Copy nothing but the lines below running from the line containing "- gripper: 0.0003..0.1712" through the line containing "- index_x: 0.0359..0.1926", both end lines included.

Records for the task:
══════════

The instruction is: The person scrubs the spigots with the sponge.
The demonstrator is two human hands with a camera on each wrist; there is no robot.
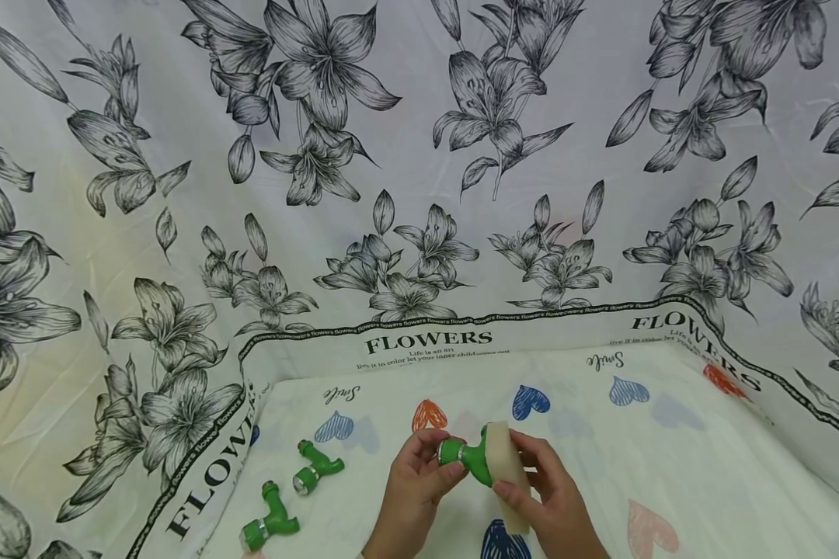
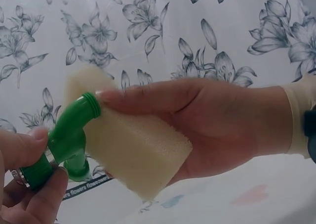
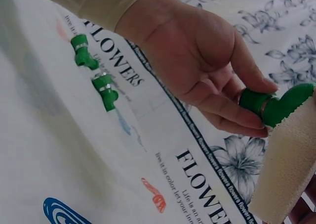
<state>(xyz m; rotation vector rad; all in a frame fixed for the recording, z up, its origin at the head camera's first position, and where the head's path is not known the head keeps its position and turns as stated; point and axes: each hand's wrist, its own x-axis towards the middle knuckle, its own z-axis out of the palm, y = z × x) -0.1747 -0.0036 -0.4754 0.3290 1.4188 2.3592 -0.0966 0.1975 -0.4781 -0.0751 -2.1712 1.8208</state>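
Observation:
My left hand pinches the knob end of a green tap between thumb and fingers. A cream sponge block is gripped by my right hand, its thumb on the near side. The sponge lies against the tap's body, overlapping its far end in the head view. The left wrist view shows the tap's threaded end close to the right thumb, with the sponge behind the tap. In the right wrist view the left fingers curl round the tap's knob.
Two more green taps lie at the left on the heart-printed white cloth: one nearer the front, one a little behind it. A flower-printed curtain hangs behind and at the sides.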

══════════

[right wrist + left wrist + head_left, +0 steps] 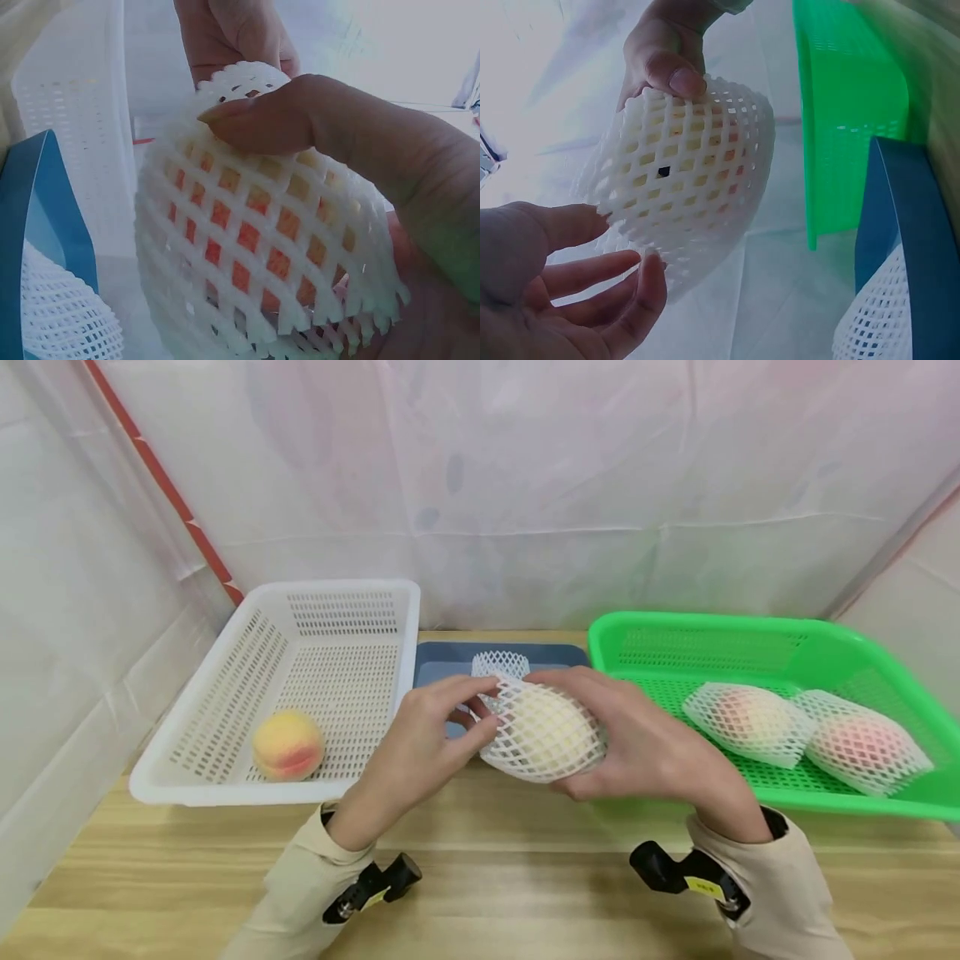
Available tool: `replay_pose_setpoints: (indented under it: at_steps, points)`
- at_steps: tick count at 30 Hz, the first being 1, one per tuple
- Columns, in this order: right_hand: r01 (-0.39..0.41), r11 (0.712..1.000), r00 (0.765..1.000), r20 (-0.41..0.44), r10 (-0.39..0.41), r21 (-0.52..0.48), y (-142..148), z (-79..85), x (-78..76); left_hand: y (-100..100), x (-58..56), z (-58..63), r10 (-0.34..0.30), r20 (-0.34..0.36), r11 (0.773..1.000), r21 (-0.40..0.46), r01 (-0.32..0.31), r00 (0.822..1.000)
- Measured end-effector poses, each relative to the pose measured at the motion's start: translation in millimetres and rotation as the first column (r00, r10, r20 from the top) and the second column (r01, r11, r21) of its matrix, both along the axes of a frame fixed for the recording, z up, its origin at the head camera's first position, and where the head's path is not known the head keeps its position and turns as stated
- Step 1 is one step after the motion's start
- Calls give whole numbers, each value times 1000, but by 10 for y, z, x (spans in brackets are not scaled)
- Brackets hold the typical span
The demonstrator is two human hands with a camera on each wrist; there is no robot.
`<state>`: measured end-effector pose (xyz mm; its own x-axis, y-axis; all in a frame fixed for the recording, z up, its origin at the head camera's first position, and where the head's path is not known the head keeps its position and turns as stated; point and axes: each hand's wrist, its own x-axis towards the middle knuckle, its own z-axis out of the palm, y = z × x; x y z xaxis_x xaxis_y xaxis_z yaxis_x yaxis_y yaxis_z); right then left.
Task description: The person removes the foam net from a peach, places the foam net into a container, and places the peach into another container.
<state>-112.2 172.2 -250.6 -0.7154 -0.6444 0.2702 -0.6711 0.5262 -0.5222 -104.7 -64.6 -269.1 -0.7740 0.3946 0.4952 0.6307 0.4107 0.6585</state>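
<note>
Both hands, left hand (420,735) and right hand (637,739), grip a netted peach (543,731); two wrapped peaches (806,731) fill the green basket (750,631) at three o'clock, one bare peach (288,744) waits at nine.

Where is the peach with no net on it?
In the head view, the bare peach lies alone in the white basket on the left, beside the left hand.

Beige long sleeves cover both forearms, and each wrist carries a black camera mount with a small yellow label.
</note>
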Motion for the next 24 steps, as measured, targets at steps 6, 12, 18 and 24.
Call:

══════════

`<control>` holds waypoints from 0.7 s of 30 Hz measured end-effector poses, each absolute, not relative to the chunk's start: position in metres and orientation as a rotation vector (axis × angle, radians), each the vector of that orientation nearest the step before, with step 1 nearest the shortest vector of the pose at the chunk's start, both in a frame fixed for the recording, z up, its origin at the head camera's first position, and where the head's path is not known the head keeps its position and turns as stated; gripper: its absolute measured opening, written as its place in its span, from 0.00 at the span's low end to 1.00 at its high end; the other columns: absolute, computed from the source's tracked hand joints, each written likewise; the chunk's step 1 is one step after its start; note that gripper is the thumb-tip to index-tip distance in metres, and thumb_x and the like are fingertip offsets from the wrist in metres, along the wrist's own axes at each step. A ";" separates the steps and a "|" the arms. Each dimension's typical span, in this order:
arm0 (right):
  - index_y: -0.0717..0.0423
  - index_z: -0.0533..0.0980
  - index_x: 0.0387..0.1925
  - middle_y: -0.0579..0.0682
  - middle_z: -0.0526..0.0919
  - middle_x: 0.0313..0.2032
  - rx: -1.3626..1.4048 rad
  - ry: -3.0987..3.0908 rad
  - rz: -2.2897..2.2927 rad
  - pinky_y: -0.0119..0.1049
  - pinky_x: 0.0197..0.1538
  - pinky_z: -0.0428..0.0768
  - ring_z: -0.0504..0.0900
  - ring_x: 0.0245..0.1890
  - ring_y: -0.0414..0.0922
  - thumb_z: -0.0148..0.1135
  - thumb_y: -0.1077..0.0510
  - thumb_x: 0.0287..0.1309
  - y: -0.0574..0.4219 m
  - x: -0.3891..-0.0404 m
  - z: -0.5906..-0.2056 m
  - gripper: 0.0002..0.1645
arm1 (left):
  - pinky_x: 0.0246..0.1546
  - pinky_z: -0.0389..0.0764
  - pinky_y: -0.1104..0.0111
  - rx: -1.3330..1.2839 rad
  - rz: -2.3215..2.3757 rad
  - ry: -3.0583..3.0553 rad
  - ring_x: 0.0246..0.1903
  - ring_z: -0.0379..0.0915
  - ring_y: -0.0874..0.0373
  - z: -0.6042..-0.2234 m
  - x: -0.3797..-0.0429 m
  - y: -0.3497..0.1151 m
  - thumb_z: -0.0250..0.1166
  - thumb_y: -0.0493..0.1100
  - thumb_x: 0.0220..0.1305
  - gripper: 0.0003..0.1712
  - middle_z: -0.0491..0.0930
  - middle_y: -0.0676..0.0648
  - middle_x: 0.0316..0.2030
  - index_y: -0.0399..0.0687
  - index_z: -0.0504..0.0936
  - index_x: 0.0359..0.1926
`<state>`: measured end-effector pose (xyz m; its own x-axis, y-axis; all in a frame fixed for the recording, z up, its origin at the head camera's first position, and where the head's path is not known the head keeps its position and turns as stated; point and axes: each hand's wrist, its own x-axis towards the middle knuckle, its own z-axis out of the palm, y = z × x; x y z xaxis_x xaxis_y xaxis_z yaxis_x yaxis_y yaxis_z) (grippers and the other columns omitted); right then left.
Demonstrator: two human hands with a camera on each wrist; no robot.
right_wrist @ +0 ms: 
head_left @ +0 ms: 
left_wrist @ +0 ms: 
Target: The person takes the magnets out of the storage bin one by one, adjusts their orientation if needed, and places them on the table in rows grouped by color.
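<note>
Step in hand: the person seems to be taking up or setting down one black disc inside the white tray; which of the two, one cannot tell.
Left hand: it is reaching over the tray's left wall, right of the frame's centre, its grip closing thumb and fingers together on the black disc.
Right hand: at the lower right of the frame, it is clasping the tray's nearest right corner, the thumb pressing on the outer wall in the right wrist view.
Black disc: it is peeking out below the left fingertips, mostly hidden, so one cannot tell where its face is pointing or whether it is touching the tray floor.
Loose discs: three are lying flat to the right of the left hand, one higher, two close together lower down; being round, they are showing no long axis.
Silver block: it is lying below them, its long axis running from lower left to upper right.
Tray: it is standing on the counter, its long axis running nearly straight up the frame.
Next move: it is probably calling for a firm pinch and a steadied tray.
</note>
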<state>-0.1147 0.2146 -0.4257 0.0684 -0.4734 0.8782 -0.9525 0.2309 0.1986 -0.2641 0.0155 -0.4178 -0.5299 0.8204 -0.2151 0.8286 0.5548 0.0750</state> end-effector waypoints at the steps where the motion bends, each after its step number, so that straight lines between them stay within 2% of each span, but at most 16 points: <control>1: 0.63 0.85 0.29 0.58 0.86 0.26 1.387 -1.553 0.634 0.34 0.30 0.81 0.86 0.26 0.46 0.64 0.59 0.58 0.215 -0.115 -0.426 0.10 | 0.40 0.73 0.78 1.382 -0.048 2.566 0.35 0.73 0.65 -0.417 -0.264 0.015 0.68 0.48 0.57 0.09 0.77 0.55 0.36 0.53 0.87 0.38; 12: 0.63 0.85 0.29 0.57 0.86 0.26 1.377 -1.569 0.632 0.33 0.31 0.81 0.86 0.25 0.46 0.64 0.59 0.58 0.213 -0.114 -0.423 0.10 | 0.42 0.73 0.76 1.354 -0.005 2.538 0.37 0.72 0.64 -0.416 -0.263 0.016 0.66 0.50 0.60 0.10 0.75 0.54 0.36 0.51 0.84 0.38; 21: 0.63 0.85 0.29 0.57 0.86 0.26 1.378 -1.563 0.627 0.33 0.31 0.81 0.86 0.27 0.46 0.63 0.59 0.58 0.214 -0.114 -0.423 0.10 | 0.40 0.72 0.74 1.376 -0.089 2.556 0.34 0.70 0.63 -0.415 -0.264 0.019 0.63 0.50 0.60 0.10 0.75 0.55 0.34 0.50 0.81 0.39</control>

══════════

Expected output:
  - gripper: 0.0003..0.1712
  - middle_z: -0.0491..0.0930
  - middle_y: -0.0676..0.0648
  - middle_x: 0.0316..0.2030
  - index_y: -0.0399..0.0687
  - index_z: -0.0504..0.0936
  - index_x: 0.0359..0.1926

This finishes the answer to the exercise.